Herman Heine Goldstine (born September 13, 1913 in Chicago , Illinois , † June 16, 2004 in Bryn Mawr ) was an American mathematician and computer scientist .

The son of German-Jewish immigrants studied mathematics at the University of Chicago with a bachelor's degree in 1933, a master's degree in 1934 and a doctorate ( Conditions for minimum of a functional ) in 1936 under Lawrence Murray Graves (1896–1973). He briefly taught at the University of Michigan and then went on to serve as an officer in the US Army's ballistics department during World War II, where he made it to lieutenant colonel. It was here that he began to work with electronic calculating machines.

Goldstine became famous for introducing the flowchart for computer programs . From 1943 to 1946, together with J. Presper Eckert and John W. Mauchly at the University of Pennsylvania, he developed the Electronic Numerical Integrator and Computer (ENIAC), one of the world's first fully electronic computing systems. The computing power of the system was 0.2 ms for an addition and 2.8 ms for a simple multiplication .
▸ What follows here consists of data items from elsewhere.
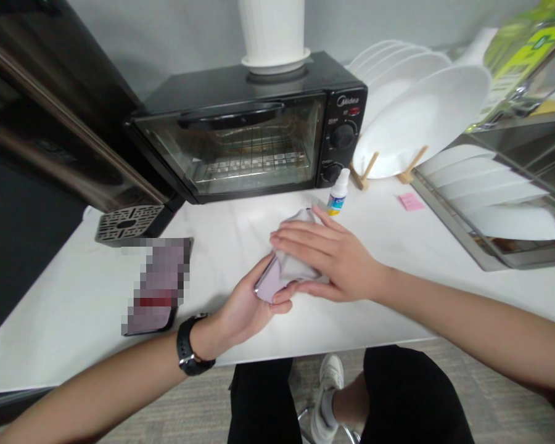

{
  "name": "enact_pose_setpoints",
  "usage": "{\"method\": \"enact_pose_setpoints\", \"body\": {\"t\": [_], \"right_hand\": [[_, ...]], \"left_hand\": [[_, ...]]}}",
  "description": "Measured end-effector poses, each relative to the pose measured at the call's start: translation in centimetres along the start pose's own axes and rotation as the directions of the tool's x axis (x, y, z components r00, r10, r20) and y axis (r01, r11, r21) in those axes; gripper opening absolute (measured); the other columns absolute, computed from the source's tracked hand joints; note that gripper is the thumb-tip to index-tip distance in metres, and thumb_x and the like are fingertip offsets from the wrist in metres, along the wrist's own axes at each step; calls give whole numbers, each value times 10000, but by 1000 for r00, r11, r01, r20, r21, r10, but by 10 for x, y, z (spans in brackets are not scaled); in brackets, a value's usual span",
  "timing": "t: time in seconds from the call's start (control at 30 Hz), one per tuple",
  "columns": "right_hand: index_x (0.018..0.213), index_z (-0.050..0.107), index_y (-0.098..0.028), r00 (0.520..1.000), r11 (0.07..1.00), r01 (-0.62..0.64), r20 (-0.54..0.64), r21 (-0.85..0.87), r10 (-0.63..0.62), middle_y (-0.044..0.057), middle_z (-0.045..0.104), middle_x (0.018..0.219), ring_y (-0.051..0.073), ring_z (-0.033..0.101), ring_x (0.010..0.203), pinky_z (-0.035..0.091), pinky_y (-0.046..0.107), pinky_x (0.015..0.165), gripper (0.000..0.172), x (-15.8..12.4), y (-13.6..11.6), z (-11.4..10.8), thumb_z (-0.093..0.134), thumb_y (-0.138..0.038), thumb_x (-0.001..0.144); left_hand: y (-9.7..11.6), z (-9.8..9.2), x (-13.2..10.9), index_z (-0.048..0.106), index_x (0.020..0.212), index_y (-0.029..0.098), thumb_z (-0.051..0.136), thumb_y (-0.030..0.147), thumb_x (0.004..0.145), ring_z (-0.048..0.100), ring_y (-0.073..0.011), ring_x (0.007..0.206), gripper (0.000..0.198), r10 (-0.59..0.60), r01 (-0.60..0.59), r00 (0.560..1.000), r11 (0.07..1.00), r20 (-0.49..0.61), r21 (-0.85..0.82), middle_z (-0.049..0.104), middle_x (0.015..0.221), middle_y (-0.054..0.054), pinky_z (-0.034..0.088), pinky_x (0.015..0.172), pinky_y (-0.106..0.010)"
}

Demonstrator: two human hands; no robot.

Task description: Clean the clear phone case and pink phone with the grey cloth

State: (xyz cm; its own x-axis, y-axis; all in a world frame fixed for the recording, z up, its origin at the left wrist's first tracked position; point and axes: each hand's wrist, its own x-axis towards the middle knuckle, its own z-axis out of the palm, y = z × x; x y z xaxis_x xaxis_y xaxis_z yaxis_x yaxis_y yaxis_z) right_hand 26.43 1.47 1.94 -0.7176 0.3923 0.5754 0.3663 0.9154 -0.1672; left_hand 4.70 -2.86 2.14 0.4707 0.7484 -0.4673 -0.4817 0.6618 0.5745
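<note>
Nearest the camera, two bare forearms reach out over black trousers [259,401], with a white sneaker [328,394] on the floor between the knees. On the left, a flat rectangular object [160,287], pixelated beyond recognition, lies on the white tabletop [74,320], below a dark steel appliance [50,105] with a slotted drip grille [129,222].

The left hand [243,314], wearing a black wristwatch [189,345], grips a slim lilac smartphone [267,285] in a narrow hold along its edge. The phone sits over the table, held between both hands. The right hand [337,259] lies wide and flat over a crumpled grey cloth [296,246], pressing it onto the phone.

Behind them stand a black Midea toaster oven [240,142] and a small white dropper bottle [337,194]. Further right are white plates in a wooden rack [370,172], a pink sticky note [411,201], and a steel dish tray [490,246].
</note>
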Motion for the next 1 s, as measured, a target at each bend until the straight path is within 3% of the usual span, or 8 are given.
{"method": "enact_pose_setpoints", "body": {"t": [0.17,0.3,0.4,0.47,0.6,0.77,0.87,1.0], "right_hand": [[1730,425,-231,968,969,-239,-95,-57,233,178,652,1591,399,575,1526,217,690,1384,715,-1,10,0,488,-581,1109],[1764,318,-125,998,1000,3,70,9,-4,197,474,1733,344,377,1660,196,600,1405,871,0,0,5,560,-616,1086],[1730,401,-128,952,970,237,187,61,-244,141,383,1777,262,238,1708,108,529,1418,792,1,-9,6,528,-604,1110],[1713,447,-182,946,964,257,188,59,-264,97,408,1769,219,243,1704,38,486,1418,705,1,-9,5,481,-585,1136],[1705,457,-157,999,1000,-31,40,4,31,150,546,1689,286,428,1635,73,499,1429,683,0,2,1,506,-529,1133],[1702,478,-206,969,971,-235,-90,-35,231,158,609,1640,386,486,1591,231,654,1396,668,-3,16,2,529,-506,1106],[1707,448,-167,984,986,-168,-61,-9,167,175,590,1654,362,426,1629,218,631,1399,721,-2,12,3,541,-555,1106],[1679,453,-73,991,988,120,50,101,-126,180,555,1675,271,374,1664,137,509,1419,736,1,-2,4,495,-563,1132]], "left_hand": [[7,11,-4,805,970,246,839,458,870,247,-122,568,238,0,-3,999,997,46,77,639,945,-60,160,494,-296],[2,8,-1,769,843,231,864,459,842,276,-137,574,247,15,-17,1000,997,21,82,527,719,-21,198,524,-276],[-2,3,2,721,807,239,919,342,771,353,-151,598,225,63,-61,997,996,-45,61,537,698,-4,276,557,-263],[-2,1,2,713,806,244,912,313,785,361,-149,602,211,68,-64,996,997,-60,53,549,701,-2,293,559,-259],[3,4,1,754,850,236,842,395,897,286,-132,569,187,20,-20,1000,1000,2,14,518,718,-13,211,497,-266],[8,9,-2,805,1010,234,840,437,895,241,-104,570,236,-21,19,995,1000,97,16,625,959,-56,172,470,-270],[6,7,0,799,957,231,827,452,908,261,-108,576,228,-24,22,996,999,87,28,620,916,-46,195,483,-265],[-2,-1,3,772,849,219,853,398,866,326,-138,597,197,14,-18,998,997,56,73,550,717,-13,269,532,-268]]}}
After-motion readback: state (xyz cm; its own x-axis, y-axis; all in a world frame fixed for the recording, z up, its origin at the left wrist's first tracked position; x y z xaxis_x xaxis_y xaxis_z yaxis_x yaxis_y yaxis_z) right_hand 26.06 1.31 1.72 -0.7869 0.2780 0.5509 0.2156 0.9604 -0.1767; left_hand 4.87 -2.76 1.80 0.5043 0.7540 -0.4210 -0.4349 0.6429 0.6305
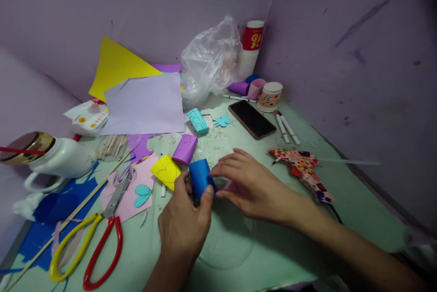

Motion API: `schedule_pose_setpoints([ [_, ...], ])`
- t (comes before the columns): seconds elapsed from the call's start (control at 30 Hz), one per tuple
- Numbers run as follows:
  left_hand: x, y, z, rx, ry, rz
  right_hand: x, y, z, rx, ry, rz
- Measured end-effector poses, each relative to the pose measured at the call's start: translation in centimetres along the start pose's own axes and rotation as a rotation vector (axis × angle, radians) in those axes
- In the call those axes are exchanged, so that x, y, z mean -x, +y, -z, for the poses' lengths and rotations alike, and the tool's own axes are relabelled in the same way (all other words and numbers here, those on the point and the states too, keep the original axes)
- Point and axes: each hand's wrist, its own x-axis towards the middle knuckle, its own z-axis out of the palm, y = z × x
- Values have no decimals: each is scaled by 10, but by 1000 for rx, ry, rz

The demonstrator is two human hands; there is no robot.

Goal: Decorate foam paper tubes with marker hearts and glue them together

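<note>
My left hand point(186, 219) is closed around a rolled piece of blue craft paper point(200, 176), thumb on its right side. At the roll's right edge is my right hand point(251, 183), fingers stretched and thumb apart. Its fingertips come up to the paper; whether they press on it I cannot tell. Beside the blue roll lie a yellow folded paper piece point(166, 170) with a heart drawn on it, a purple roll point(185, 148) and a turquoise roll point(198, 121). A round clear plastic lid or dish point(227, 262) sits on the table below my hands.
Large scissors point(111, 212) lie at left near a wooden stick point(80, 208) and pink paper point(131, 205). A white jar point(64, 160) lies tilted beyond. A phone point(251, 119), markers point(287, 127), a paper cup point(270, 96) and a patterned glue gun point(303, 169) are at right. A plastic bag point(211, 57) stands behind.
</note>
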Motion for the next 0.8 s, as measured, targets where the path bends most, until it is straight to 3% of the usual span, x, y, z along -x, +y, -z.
schedule_pose_setpoints([
  [0.1,6,-1,8,-44,23,-39,-1,-1,-7,17,-14,-24],
  [0.2,6,-15,29,-53,137,-110,4,1,-3,14,113,-15],
  [0.33,-23,-45,61,-81,336,-177,13,1,10,56,318,15],
  [0.43,-54,-60,71,-93,251,-204,23,-5,12,85,498,26],
  [0.5,-70,-63,68,-67,125,-248,31,-11,8,96,574,24],
  [0.57,-82,-61,61,-40,29,-268,38,-18,3,115,569,31],
  [0.67,-93,-58,54,-23,19,-244,45,-25,-4,151,489,58],
  [0.8,-87,-61,67,289,2,-145,52,-28,-5,174,479,60],
])
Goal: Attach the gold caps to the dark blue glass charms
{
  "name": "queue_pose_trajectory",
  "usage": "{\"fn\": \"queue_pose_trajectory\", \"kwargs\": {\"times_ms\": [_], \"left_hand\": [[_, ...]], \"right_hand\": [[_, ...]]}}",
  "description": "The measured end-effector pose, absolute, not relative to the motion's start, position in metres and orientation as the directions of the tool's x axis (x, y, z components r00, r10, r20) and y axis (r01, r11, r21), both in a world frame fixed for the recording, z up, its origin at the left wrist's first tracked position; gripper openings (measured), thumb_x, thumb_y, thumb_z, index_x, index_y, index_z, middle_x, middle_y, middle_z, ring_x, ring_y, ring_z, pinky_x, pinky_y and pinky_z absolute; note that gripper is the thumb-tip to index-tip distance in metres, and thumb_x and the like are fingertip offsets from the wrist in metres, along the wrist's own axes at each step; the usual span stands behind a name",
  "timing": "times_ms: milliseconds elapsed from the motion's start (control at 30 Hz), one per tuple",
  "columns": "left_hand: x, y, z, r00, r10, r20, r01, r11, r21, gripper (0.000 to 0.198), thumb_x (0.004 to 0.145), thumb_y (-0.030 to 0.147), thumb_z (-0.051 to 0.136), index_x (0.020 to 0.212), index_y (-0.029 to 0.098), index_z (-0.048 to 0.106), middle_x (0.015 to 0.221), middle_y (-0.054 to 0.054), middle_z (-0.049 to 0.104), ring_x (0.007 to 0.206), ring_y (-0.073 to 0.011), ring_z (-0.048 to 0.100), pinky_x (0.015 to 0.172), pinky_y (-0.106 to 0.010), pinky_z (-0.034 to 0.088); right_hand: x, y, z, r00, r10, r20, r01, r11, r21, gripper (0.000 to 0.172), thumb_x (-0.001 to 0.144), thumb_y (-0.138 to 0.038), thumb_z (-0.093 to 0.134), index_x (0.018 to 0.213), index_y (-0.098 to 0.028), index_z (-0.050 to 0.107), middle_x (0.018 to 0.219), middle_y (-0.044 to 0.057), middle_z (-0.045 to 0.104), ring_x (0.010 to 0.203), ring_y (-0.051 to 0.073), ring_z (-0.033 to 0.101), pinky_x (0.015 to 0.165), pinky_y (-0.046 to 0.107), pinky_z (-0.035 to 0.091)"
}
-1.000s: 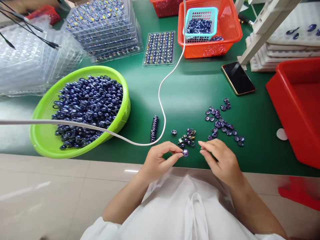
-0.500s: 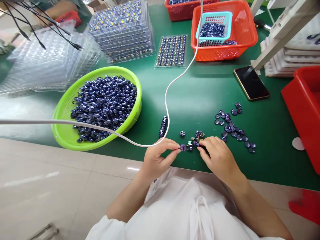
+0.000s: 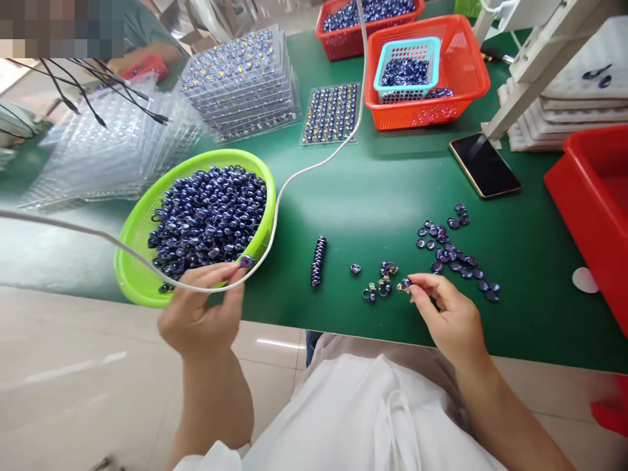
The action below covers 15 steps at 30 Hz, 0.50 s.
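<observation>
My left hand is closed at the fingertips on a small shiny dark blue piece, by the near rim of a lime-green basin. The basin holds a heap of dark blue looped pieces. My right hand pinches a small dark blue ball-shaped part with a coppery strip, just above the green table. Left of it lie several similar parts with loops and tiny boards and one round dark blue cap. A row of stacked dark rings lies between my hands.
Loose round caps lie to the right, near a phone. A white cable crosses the table and passes over my left hand. Filled clear trays, an orange basket and a red bin stand around. Someone's arm shows at the far left.
My left hand has moved left from the loose parts to the basin's rim, pinching a dark blue piece. My right hand has shifted slightly right, with a small part now visible in its fingers.
</observation>
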<state>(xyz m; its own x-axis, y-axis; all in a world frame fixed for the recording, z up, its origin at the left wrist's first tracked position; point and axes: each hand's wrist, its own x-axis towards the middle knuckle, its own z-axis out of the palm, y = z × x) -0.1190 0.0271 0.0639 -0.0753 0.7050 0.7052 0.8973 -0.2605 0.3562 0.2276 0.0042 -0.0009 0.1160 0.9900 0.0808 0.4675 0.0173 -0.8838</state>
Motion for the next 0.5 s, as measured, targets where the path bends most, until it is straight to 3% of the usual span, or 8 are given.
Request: {"fn": "queue_pose_trajectory", "kwargs": {"times_ms": [100,200,267,333,433,500], "left_hand": [[-0.144,0.041,0.072,-0.135,0.589,0.797,0.978,-0.049,0.202,0.015,0.08,0.019,0.079,0.094,0.018,0.076,0.093,-0.005,0.078,0.088,-0.0251,0.074,0.086,-0.042,0.057],[-0.167,0.063,0.075,-0.234,0.622,0.747,0.971,0.113,0.21,0.017,0.084,0.024,0.073,0.097,0.014,0.076,0.1,-0.008,0.079,0.097,-0.0295,0.073,0.089,-0.045,0.056],[-0.174,0.075,0.074,-0.234,0.675,0.7,0.969,0.105,0.223,0.028,0.08,0.025,0.077,0.106,0.016,0.075,0.11,-0.007,0.077,0.11,-0.0339,0.069,0.099,-0.052,0.052],[-0.169,0.079,0.07,-0.233,0.631,0.74,0.966,0.059,0.253,0.043,0.068,0.023,0.086,0.109,0.018,0.075,0.114,-0.006,0.076,0.113,-0.0367,0.066,0.103,-0.057,0.05],[-0.136,0.067,0.063,-0.177,0.654,0.735,0.952,-0.076,0.297,0.043,0.068,0.019,0.086,0.11,0.023,0.076,0.109,-0.004,0.076,0.101,-0.029,0.068,0.099,-0.049,0.053],[-0.102,0.05,0.058,-0.167,0.764,0.623,0.888,-0.158,0.431,0.039,0.076,0.019,0.081,0.113,0.023,0.074,0.11,-0.004,0.074,0.094,-0.0229,0.069,0.091,-0.04,0.056]], "right_hand": [[0.227,0.005,0.001,0.131,0.99,-0.044,0.272,-0.079,-0.959,0.017,0.094,-0.036,0.064,0.107,-0.026,0.069,0.088,0.0,0.075,0.079,0.017,0.075,0.076,0.029,0.061],[0.225,0.005,0.005,0.149,0.981,-0.122,0.11,-0.139,-0.984,0.019,0.091,-0.037,0.069,0.104,-0.025,0.069,0.087,0.001,0.076,0.079,0.017,0.076,0.077,0.029,0.063],[0.225,0.005,0.006,0.161,0.975,-0.151,0.032,-0.158,-0.987,0.019,0.089,-0.037,0.071,0.103,-0.024,0.07,0.086,0.001,0.077,0.079,0.018,0.077,0.078,0.03,0.064],[0.227,0.003,0.006,0.178,0.969,-0.168,-0.022,-0.167,-0.986,0.019,0.088,-0.037,0.072,0.103,-0.024,0.07,0.086,0.002,0.077,0.079,0.018,0.077,0.078,0.031,0.064],[0.23,0.001,0.004,0.21,0.961,-0.18,-0.085,-0.165,-0.983,0.019,0.088,-0.036,0.074,0.101,-0.023,0.07,0.083,0.002,0.077,0.076,0.018,0.077,0.074,0.032,0.064],[0.231,0.0,0.002,0.219,0.96,-0.175,-0.142,-0.146,-0.979,0.017,0.087,-0.033,0.075,0.101,-0.024,0.069,0.08,0.001,0.076,0.072,0.017,0.075,0.071,0.031,0.063]]}}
After the war he worked with John von Neumann at the Institute for Advanced Study in Princeton, where he was a permanent member from 1946 and assisted von Neumann in his computer project. There they developed the EDVAC (1952), which already implemented the Von Neumann architecture . He then went to IBM , where he was a manager and from 1958 headed mathematical research. In 1965 he became director of research for data processing. From 1969 he worked as a scientific advisor at IBM and was an IBM Fellow .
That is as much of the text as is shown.